Kedua, haruslah diingat juga tujuan dan ruang lingkup pembelajaran sastra. Kurikulum 2004 yang berbasis kompetensi menggariskan bahwa tujuan dan fungsi mata pelajaran Bahasa dan Sastra Indonesia sebagai (1)sarana pembinaan kesatuan dan persatuan bangsa, (2)sarana peningkatan pengetahuan dan keterampilan dalam rangka pelestarian dan pengembangan budaya, (3)sarana peningkatan pengetahuan dan keterampilan untuk meraih dan mengembangkan ilmu, pengetahuan, teknologi, dan seni, (4)sarana penyebarluasan pemakaian bahasa dan sastra Indonesia yang baik untuk berbagai keperluan, dan (5)sarana pengembangan penalaran, serta (6)sarana pemahaman keberanekaragaman budaya Indonesia melalui khasanah kesastraan Indonesia (Depdiknas, 2003: 3). Selanjutnya, ruang lingkup mata pelajaran Bahasa dan Sastra Indonesia dibedakan atas (1)kemampuan berbahasa, dan (2)kemapuan bersastra. Ruang lingkup kemampuan bersastra meliputi keterampilan mendengarkan, berbicara, membaca, menulis beragam sastra.

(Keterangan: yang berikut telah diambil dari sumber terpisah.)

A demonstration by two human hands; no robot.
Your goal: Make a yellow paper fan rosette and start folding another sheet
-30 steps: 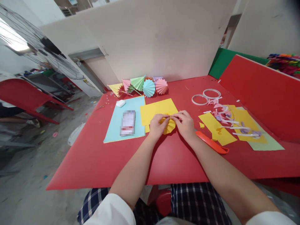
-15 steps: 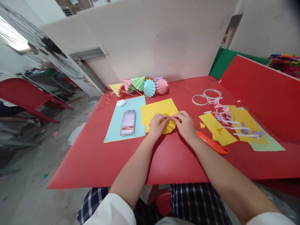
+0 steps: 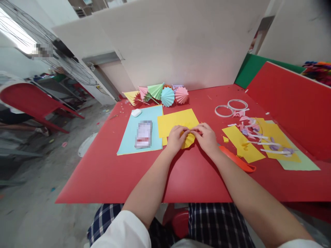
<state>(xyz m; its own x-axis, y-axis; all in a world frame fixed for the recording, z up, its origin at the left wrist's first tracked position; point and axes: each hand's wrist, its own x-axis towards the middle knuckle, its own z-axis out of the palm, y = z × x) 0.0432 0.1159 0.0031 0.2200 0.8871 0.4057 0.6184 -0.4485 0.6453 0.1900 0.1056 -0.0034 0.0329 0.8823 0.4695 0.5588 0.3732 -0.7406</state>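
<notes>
A pleated yellow paper fan [image 3: 189, 141], spread into a round shape, is between my hands over the middle of the red table [image 3: 144, 179]. My left hand [image 3: 177, 138] pinches it near its centre from the left. From the right, my right hand [image 3: 206, 137] pinches it at nearly the same spot, fingertips almost meeting. Part of the fan is hidden behind my fingers. Just beyond it lies a flat yellow paper sheet [image 3: 173, 120]. An orange-handled tool [image 3: 239, 160], partly under my right forearm, rests on the table.
Left of my hands, a phone [image 3: 143, 134] and a white case [image 3: 136, 112] lie on light blue paper [image 3: 125, 137]. Finished paper fans [image 3: 168, 96] stand at the back. Tape rolls [image 3: 224, 111], yellow paper [image 3: 243, 144] and paper scraps [image 3: 249, 127] are on the right. A red board [image 3: 292, 106] borders that side.
The whole view has shifted slightly, so things appear a little further right. Both hands keep their pinch on the yellow fan, with hardly any visible movement.
</notes>
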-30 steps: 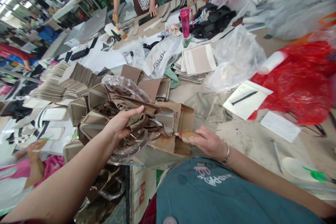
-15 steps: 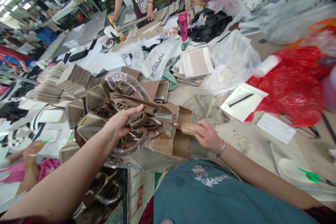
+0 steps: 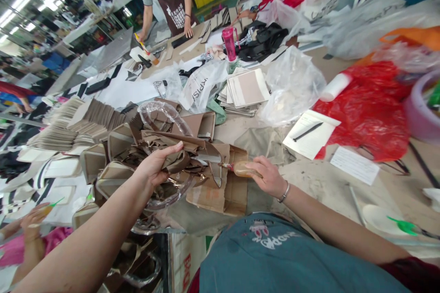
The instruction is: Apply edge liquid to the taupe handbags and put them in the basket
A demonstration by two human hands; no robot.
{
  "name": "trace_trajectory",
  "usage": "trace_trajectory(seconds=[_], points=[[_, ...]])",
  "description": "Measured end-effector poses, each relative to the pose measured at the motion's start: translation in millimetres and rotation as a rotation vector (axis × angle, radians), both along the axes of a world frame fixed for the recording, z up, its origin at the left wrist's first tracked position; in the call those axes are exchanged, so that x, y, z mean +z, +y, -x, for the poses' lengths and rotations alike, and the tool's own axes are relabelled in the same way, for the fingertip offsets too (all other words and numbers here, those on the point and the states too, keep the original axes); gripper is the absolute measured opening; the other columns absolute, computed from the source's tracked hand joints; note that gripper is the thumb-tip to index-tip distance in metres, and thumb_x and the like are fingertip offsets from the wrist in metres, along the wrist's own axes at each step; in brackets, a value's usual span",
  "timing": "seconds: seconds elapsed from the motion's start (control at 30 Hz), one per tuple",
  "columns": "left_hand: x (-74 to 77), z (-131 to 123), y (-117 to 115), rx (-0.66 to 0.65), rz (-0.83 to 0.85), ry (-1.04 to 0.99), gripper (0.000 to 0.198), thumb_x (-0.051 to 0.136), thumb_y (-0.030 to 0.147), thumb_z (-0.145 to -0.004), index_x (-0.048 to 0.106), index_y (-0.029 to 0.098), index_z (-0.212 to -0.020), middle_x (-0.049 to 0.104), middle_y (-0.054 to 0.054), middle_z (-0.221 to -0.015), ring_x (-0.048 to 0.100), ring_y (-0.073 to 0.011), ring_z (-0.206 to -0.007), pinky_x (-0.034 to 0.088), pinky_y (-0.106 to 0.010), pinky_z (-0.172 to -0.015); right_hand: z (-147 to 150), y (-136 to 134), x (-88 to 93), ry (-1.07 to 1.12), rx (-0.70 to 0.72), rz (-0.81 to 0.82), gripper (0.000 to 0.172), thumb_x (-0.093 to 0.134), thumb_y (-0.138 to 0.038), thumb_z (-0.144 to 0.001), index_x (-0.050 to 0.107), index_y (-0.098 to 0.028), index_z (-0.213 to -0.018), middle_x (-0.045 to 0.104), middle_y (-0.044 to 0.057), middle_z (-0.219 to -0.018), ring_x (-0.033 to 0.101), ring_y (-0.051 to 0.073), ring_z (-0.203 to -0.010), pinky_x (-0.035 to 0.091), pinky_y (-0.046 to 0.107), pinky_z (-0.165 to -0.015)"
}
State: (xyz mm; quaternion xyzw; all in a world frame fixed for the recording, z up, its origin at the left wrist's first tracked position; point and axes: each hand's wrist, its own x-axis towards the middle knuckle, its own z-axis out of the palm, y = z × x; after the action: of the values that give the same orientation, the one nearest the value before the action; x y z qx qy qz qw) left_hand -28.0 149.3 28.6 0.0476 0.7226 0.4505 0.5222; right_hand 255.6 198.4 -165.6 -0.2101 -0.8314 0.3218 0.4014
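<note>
My left hand point(image 3: 158, 164) is closed on a brown handbag point(image 3: 199, 146), thumb on top, with the fingers partly hidden beneath. The bag lies tilted, with folded straps and gold-coloured hardware. In my right hand point(image 3: 270, 176) is an amber glue bottle point(image 3: 242, 169), held sideways with its tip pointing left. That tip is at the edge of the bag's open flap; whether it touches cannot be made out. Under the flap is a torn piece of cardboard point(image 3: 236, 194). A plastic-wrapped handle point(image 3: 167, 112) arches behind the bag.
More brown bag bodies point(image 3: 112, 178) crowd the left, beside stacked panels point(image 3: 99, 116). Pale panels point(image 3: 249, 88), a clear plastic bag point(image 3: 292, 87), a notepad with a pen point(image 3: 311, 132) and a red plastic bag point(image 3: 371, 110) lie around. A co-worker's hand point(image 3: 188, 27) rests across the table.
The whole view has shifted slightly, with most things now a little further left. Both hands keep their holds, and the bottle's tip stays by the flap edge.
</note>
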Motion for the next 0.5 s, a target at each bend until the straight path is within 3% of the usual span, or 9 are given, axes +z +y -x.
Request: trace_trajectory(seconds=[0.2,0.4,0.5], points=[[1.1,-1.5,4.9,0.011,-0.001,-0.001,0.012,0.059,0.009,-0.08,0.065,0.007,-0.07,0.069,-0.008,-0.062,0.064,-0.0144,-0.049,0.055,-0.022,-0.048,1.8,-12.4,-7.3,-0.034,0.1,0.102,0.024,0.049,-0.016,-0.089,0.055,-0.02,-0.112,0.052,0.007,-0.093,0.054,0.019,-0.085,0.054,0.035,-0.073],[1.3,-0.6,10.0,0.003,-0.007,-0.013,0.011,0.059,0.009,-0.08,0.065,0.008,-0.071,0.069,-0.008,-0.063,0.065,-0.0147,-0.051,0.056,-0.022,-0.049,2.9,0.8,-3.9,0.028,0.02,0.05,0.029,0.05,-0.014,-0.088,0.054,-0.02,-0.116,0.051,0.009,-0.098,0.053,0.021,-0.089,0.053,0.038,-0.077],[0.9,0.0,11.1,-0.003,-0.004,-0.021,0.007,0.061,0.009,-0.078,0.065,0.008,-0.072,0.07,-0.009,-0.065,0.065,-0.0152,-0.052,0.056,-0.023,-0.05,1.9,4.2,-0.3,-0.003,0.085,0.02,0.024,0.05,-0.017,-0.089,0.056,-0.019,-0.113,0.051,0.008,-0.094,0.053,0.019,-0.086,0.053,0.036,-0.074]])
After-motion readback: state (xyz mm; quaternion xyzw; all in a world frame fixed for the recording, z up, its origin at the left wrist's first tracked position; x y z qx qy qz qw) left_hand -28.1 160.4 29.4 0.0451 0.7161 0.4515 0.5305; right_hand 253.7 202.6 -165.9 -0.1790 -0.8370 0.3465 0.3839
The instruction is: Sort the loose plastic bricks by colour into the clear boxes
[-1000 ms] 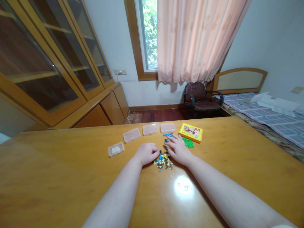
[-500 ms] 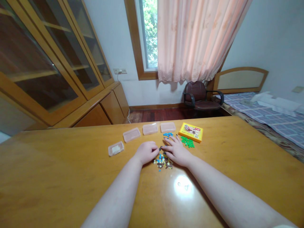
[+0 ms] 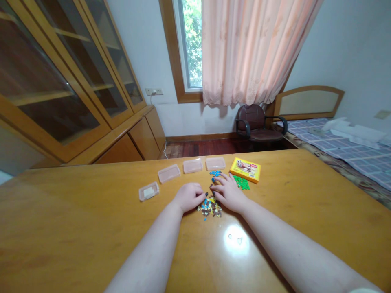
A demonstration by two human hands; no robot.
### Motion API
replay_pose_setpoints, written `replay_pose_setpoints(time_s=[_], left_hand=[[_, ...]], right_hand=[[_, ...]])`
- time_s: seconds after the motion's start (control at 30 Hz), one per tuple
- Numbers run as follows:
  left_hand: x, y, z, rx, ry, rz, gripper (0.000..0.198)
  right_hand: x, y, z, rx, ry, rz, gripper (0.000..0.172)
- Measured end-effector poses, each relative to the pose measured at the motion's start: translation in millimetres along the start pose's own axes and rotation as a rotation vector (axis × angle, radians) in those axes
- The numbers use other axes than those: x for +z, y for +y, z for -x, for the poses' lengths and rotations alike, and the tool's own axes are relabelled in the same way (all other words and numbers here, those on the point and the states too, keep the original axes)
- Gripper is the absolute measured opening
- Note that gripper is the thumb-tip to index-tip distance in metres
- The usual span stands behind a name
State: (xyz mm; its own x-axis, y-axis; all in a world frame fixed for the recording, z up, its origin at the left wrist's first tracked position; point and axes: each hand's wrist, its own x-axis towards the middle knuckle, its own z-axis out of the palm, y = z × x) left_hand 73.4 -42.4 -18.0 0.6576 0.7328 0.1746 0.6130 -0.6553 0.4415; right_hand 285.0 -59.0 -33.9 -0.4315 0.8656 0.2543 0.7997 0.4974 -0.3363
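A small heap of mixed coloured pieces [image 3: 210, 208], blue, yellow and brown, lies on the wooden table [image 3: 91, 211] between my hands. My left hand [image 3: 188, 196] rests curled at the heap's left edge, fingertips pinched together at the pieces. My right hand [image 3: 226, 191] lies palm down on the heap's far right side, fingers stretched toward a little cluster of blue pieces [image 3: 215, 173]. A patch of green pieces [image 3: 241, 182] sits just right of that hand, before a yellow box [image 3: 245, 169].
Three shallow clear plastic trays [image 3: 169, 173] [image 3: 192, 165] [image 3: 215, 163] stand in a row behind the hands. A fourth tray [image 3: 148, 191] with something white in it sits further left. Beyond the table are a dark office chair [image 3: 258, 124], a bed [image 3: 345, 146] and a glass-fronted cabinet [image 3: 70, 85].
My right hand drew back to the heap, then reached forward again toward the blue cluster. The left hand has barely moved.
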Motion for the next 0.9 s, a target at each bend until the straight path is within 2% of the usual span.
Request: replay_pose_setpoints(time_s=[0.3, 0.43, 0.5, 0.57, 0.7, 0.9], left_hand=[[-0.5, 0.9, -0.8, -0.024, -0.031, -0.097, 0.034], [1.6, 0.6, -2.1, -0.073, 0.078, -0.116, 0.024], [6.8, -0.3, -2.1, -0.086, 0.103, -0.132, 0.032], [13.7, -1.3, -1.9, -0.1, 0.072, -0.155, 0.039], [22.1, -2.5, -1.9, -0.137, 0.03, -0.174, 0.039], [12.6, -3.6, -3.3, -0.125, 0.13, -0.134, 0.028]], right_hand=[[5.3, 4.2, -1.7, 0.071, 0.071, 0.022, 0.031], [3.0, 4.8, -1.8, 0.09, 0.118, -0.003, 0.026], [1.2, 4.8, -1.5, 0.07, 0.129, -0.027, 0.022], [0.2, 4.5, -1.1, 0.039, 0.114, -0.046, 0.024], [2.0, 4.5, -0.9, 0.042, 0.076, -0.021, 0.026], [6.2, 7.8, -2.3, 0.133, 0.098, 0.053, 0.03]])
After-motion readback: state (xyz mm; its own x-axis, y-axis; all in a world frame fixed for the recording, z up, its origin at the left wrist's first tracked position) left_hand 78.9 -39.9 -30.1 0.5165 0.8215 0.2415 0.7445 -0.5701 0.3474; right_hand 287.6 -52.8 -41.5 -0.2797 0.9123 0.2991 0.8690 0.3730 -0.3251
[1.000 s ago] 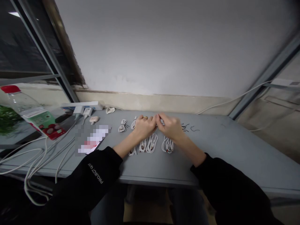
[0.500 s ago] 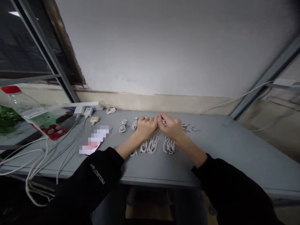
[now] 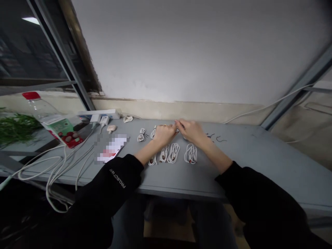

Lebih lanjut, dalam standar kompetensi ditetapkan: (1)apresiasi sastra berupa berapresiasi sastra dalam berbagai jenis dan bentuk (a)mendengarkan karya sastra yang disajikan atu dibacakan dan memhami pikiran, perasaan, dan imajinasi yang terkandung di dalamnya, (b)membaca karya sastra tulis, serta (2)ekspresi sastra berupa (a)menulis karya sastra, dan melisankan karya sastra (Depdiknas, 2003:4).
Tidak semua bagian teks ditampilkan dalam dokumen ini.